Set out exactly, line by line, the stretch of data below that begins at the line containing "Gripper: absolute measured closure" and ends at the line containing "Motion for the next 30", with both ends kept.

Segment Start: Study material

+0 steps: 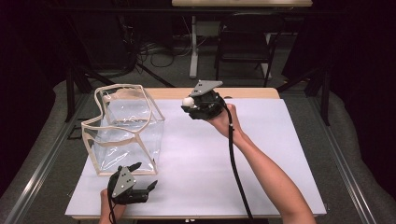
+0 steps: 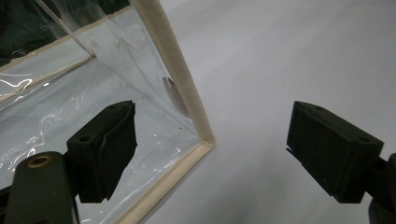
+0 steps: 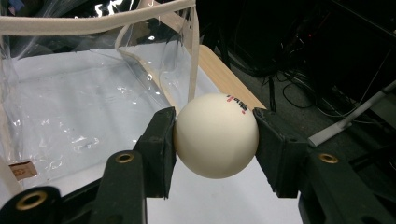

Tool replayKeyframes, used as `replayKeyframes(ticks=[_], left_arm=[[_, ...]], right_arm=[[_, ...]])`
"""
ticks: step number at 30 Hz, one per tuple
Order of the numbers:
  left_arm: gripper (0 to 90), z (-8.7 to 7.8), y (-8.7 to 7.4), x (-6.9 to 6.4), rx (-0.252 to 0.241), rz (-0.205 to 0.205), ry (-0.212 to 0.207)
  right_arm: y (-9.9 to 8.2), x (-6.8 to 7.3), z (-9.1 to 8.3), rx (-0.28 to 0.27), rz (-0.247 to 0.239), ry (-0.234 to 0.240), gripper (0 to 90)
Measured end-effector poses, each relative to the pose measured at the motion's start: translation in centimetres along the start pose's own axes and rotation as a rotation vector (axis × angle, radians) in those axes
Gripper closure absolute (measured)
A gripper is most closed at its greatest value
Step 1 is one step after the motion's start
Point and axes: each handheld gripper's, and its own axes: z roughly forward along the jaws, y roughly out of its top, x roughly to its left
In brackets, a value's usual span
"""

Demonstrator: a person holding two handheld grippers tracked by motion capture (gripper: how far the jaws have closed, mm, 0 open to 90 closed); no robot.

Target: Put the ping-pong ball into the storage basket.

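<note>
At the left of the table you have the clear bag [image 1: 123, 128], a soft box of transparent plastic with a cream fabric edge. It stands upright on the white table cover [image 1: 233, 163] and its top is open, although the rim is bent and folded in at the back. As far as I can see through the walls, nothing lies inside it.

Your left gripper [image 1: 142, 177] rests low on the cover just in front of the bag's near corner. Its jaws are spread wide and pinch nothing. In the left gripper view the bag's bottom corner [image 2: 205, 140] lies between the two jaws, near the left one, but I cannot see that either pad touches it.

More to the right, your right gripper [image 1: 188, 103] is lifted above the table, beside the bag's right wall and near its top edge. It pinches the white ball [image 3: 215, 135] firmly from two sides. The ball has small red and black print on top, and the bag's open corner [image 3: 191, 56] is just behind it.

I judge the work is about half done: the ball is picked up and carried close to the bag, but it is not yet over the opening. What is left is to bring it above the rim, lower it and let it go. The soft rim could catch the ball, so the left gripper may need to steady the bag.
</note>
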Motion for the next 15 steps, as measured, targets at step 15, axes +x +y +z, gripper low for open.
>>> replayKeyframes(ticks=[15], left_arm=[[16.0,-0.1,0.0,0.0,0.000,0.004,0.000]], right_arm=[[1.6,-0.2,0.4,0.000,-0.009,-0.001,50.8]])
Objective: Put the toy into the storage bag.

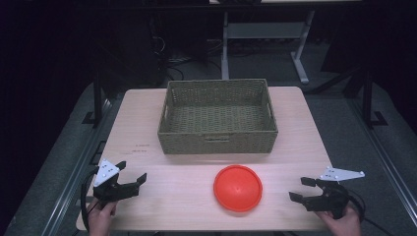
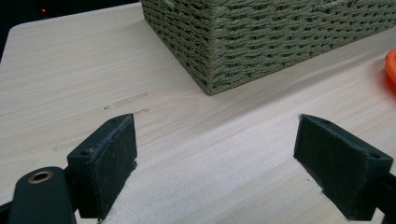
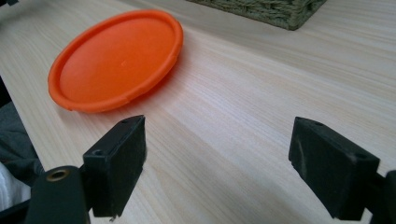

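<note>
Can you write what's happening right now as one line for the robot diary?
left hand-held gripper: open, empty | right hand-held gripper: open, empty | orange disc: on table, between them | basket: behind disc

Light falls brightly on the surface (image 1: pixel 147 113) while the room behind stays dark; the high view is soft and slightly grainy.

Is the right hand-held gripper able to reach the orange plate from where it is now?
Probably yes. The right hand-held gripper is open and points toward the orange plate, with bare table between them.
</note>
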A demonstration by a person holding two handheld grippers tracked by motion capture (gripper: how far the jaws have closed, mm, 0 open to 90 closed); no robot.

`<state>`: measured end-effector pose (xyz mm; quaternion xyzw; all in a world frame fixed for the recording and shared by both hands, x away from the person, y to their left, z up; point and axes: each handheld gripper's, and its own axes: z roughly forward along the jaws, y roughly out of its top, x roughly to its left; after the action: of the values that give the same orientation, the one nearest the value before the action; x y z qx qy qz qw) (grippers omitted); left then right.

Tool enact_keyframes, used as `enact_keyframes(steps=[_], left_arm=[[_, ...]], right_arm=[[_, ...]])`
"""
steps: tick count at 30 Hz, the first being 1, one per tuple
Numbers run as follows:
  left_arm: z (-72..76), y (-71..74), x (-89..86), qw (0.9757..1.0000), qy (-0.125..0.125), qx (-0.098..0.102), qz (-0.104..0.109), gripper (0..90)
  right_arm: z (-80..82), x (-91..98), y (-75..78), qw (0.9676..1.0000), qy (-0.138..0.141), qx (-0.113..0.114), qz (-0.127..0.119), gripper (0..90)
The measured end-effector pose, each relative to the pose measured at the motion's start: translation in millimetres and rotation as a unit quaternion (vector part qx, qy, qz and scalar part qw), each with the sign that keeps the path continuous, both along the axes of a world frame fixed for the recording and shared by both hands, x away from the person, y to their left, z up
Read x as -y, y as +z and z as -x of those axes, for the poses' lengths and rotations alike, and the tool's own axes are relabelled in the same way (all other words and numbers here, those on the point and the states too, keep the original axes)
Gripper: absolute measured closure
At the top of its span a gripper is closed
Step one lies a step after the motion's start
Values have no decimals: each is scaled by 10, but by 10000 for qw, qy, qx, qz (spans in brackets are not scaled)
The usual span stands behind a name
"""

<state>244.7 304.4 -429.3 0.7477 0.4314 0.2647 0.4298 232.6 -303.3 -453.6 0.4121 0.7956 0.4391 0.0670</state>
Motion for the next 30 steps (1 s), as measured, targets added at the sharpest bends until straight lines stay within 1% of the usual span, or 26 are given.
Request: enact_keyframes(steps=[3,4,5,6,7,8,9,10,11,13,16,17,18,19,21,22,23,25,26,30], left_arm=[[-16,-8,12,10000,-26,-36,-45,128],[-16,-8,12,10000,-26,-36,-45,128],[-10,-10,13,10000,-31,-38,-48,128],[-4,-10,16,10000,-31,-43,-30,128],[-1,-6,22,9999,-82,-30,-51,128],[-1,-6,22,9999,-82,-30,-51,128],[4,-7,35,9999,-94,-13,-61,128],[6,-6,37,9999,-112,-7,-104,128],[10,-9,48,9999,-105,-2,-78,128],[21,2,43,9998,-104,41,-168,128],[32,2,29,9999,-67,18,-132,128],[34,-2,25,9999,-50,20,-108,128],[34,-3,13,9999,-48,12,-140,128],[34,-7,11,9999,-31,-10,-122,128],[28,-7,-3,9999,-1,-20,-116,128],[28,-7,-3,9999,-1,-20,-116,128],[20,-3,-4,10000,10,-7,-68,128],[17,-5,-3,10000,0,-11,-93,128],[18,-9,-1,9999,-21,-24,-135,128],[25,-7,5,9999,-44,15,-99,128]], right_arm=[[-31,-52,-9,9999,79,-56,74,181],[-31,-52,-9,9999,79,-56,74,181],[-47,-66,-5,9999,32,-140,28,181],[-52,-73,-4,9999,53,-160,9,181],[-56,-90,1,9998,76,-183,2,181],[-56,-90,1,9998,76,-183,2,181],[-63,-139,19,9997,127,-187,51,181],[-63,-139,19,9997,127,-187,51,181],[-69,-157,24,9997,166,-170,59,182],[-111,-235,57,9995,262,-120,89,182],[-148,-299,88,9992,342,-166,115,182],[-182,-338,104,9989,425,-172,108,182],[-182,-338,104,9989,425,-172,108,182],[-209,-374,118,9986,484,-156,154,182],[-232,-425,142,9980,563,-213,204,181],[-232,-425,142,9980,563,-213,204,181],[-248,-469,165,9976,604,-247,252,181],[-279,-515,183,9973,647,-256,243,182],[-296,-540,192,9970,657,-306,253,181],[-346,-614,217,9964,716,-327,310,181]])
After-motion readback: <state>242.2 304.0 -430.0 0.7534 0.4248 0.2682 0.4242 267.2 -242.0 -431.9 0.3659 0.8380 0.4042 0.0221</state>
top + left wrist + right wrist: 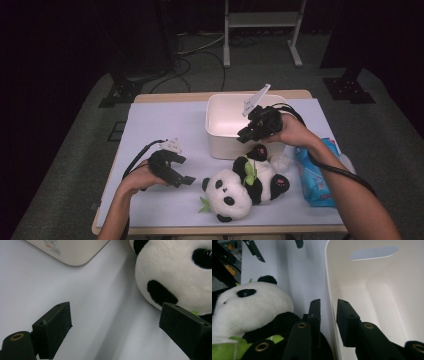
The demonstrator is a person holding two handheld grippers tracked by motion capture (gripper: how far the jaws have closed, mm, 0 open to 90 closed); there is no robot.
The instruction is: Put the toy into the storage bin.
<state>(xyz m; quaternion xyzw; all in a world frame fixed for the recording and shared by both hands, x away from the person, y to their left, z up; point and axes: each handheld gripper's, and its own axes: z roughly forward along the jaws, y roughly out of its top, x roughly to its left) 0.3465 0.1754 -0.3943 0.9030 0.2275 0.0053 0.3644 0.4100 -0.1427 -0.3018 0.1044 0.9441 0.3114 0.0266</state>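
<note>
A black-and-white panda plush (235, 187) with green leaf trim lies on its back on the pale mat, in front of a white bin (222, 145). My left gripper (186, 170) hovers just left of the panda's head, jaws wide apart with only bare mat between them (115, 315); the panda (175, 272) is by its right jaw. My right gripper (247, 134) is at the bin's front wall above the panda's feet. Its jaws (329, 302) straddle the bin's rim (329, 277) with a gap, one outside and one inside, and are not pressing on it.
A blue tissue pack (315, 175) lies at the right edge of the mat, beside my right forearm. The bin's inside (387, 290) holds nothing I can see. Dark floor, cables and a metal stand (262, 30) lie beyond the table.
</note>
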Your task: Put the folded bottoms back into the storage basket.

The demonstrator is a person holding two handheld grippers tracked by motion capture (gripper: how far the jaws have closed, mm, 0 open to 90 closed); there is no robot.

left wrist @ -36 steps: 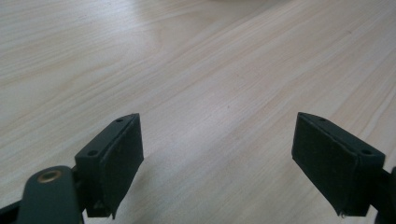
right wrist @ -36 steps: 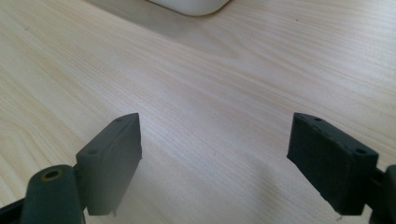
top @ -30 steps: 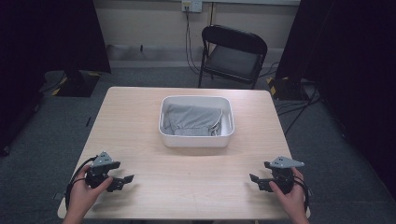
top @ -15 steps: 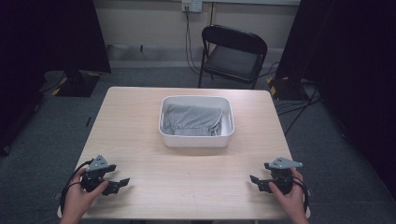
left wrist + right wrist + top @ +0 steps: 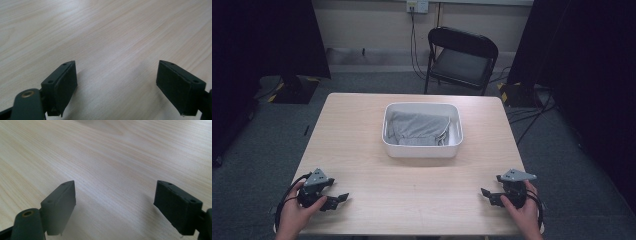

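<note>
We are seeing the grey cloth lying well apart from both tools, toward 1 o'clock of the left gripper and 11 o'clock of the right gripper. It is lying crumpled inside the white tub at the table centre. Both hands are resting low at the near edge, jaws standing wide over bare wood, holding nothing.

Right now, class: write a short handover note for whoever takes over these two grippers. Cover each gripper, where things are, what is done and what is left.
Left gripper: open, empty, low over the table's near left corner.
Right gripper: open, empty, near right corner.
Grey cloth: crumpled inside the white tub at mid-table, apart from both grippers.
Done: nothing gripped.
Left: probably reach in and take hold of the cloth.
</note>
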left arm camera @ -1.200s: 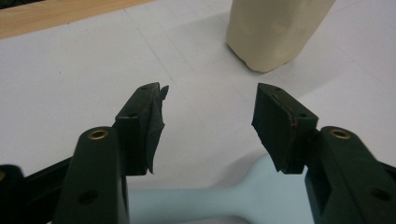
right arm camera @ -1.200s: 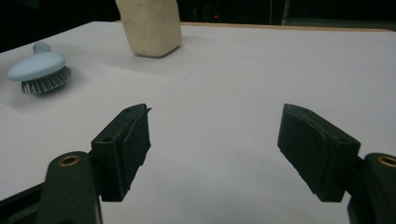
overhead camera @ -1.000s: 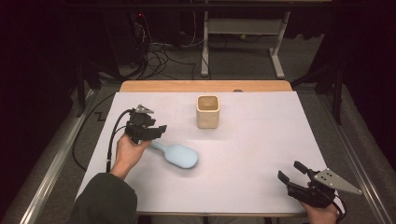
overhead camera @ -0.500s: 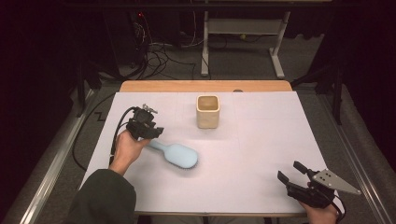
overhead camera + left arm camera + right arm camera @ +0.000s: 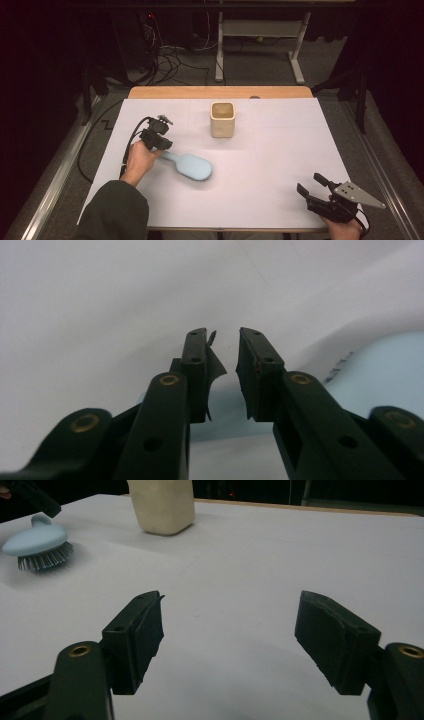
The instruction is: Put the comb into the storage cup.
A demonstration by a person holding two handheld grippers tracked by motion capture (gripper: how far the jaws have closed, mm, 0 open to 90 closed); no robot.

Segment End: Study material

Answer space:
Gripper: absolute measured closure
At the top of its span a gripper is closed
Step one lies a step after the motion's start
Values have no decimals: each is scaled by 10, but by 10000 for qw, qy, qx, qz (spans in brackets are not scaled)
The usual span stands behind a name
"""

<state>244.7 304.4 -429.3 0.7477 0.4314 0.2647 0.4298 232.6 -303.3 -453.6 0.4121 0.7956 0.4391 0.0670</state>
Motion for the next 30 steps (1 s), as measured, targets added at the sharpest bends until straight lines stay within 1% of the usual span, or 26 are given.

No further answer will be given.